Ирина мысленно перечислила возможные причины кровотечения в раннем послеродовом периоде. Мать легко могла погибнуть, а ей даже детородный орган сохранили, действительно повезло. Но если бы мать умерла, то ее, Иринино, детство было бы окрашено не мрачными красками позора, а светлым колером грусти.
– Слабой я была, – продолжала Мария Петровна, – до крайности. Рукой пошевелить не могла, голову от подушки оторвать. В меня кровь чужую, в смысле – донорскую, вливали. Лежу, смотрю, как она по трубке в мою вену бежит из бутылочки. На бутылочке написано „Сидоров“, на следующей „Козлов“. Почему-то казалось, что те доноры алкашами были, на выпивку не хватало, они кровь сдавали. А может, героическими донорами? Сейчас подумала! Мне люди жизнь спасли, а я…
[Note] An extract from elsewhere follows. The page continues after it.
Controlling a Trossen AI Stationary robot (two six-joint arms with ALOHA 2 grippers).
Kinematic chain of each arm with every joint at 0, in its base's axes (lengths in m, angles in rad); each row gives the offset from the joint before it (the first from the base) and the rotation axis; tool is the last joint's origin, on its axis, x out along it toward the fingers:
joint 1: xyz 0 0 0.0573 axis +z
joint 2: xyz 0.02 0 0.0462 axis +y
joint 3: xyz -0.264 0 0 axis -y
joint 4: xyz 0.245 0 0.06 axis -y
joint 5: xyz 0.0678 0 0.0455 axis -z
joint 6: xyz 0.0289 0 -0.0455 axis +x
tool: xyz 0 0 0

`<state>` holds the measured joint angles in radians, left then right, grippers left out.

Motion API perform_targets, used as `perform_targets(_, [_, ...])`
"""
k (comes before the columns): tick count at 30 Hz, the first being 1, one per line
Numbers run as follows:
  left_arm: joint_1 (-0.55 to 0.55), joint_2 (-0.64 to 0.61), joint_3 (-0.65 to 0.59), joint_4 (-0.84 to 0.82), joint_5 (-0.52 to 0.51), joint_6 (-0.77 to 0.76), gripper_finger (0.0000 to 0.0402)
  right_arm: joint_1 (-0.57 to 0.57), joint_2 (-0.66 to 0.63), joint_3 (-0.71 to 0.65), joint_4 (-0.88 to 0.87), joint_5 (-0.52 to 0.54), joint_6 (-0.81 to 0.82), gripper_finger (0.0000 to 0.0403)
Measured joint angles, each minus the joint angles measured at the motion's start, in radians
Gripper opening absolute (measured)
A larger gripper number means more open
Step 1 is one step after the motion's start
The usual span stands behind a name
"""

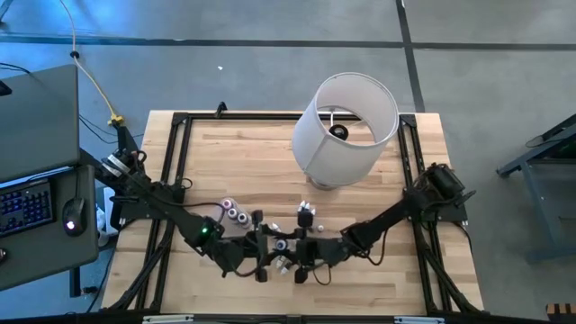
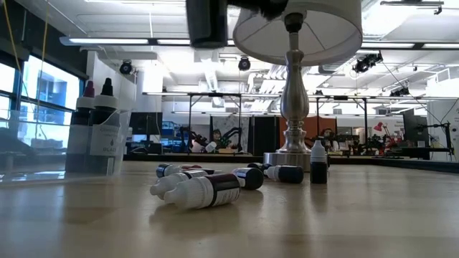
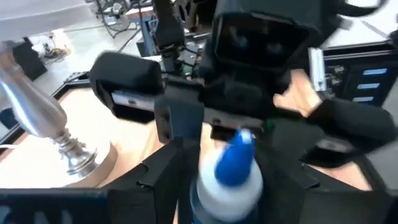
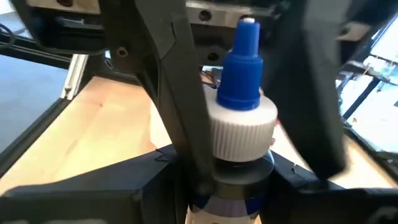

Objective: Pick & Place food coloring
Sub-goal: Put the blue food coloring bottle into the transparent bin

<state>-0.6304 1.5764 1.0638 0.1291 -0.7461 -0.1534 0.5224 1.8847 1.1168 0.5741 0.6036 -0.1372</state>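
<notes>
Bottle (image 4: 242,118) with blue cap sits gripped in right gripper (image 1: 306,255); left gripper (image 1: 263,245) state unclear; label blurred.

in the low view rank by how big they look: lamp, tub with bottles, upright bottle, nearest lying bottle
1. lamp
2. tub
3. nearest lying bottle, though it sits closest to the camera, so its lead over the next is unsure
4. upright bottle
</notes>
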Motion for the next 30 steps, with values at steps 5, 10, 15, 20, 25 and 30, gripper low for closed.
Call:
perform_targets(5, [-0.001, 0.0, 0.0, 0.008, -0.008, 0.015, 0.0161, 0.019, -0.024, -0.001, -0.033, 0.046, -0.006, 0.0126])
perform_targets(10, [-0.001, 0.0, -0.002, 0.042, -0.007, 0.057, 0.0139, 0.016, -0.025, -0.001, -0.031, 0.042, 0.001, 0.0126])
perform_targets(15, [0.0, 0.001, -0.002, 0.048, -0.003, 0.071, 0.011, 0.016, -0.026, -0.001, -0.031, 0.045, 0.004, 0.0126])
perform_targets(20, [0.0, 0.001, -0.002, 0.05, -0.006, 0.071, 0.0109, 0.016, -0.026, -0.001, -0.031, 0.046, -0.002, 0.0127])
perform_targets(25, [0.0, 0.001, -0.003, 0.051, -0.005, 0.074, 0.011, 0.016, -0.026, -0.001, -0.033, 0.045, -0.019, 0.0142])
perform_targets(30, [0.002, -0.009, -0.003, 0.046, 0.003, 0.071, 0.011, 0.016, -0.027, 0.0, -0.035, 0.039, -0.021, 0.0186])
В палату, где другие роженицы лежали, меня только на пятый день привезли. Сначала я не заметила, а потом вижу: относятся ко мне как к прокаженной или зачумленной, и соседки по палате, и врачи с медсестрами. В мою сторону не смотрят, на вопросы не отвечают, в разговор не принимают и всячески демонстрируют презрение. Что за черт? Всем женщинам детей приносят на кормление, а мне нет. Думала – из-за моей слабости. Потом как-то сестра входит с широким бинтом, говорит, надо грудь перевязать, чтобы молоко не поступало. Чем, спрашиваю, мое молоко вам не угодило? А оно вам, отвечает, без надобности, потому что от ребеночка вы отказались, завтра придет юрист и оформит документы, дочь вашу забрали бабушка и отец. Одна из женщин подошла и плюнула мне в лицо, обозвала шлюхой… ну, другое слово, покрепче… Я утерлась и так их всех, с юристами и без юристов, обложила-послала, что они рты пооткрывали и два часа слова сказать не могли, только мычали. А следующей ночью я из роддома сбежала. То есть не бежала, конечно, а плелась, за стенки держалась. На улице холод, я в больничной рубахе, сверху байковый застиранный халат, тапочки на босу ногу. Тапочки хорошо помню, потому что все время на ноги смотрела, боялась оступиться и упасть. Коричневые кожаные шлепанцы, на них белой краской написано.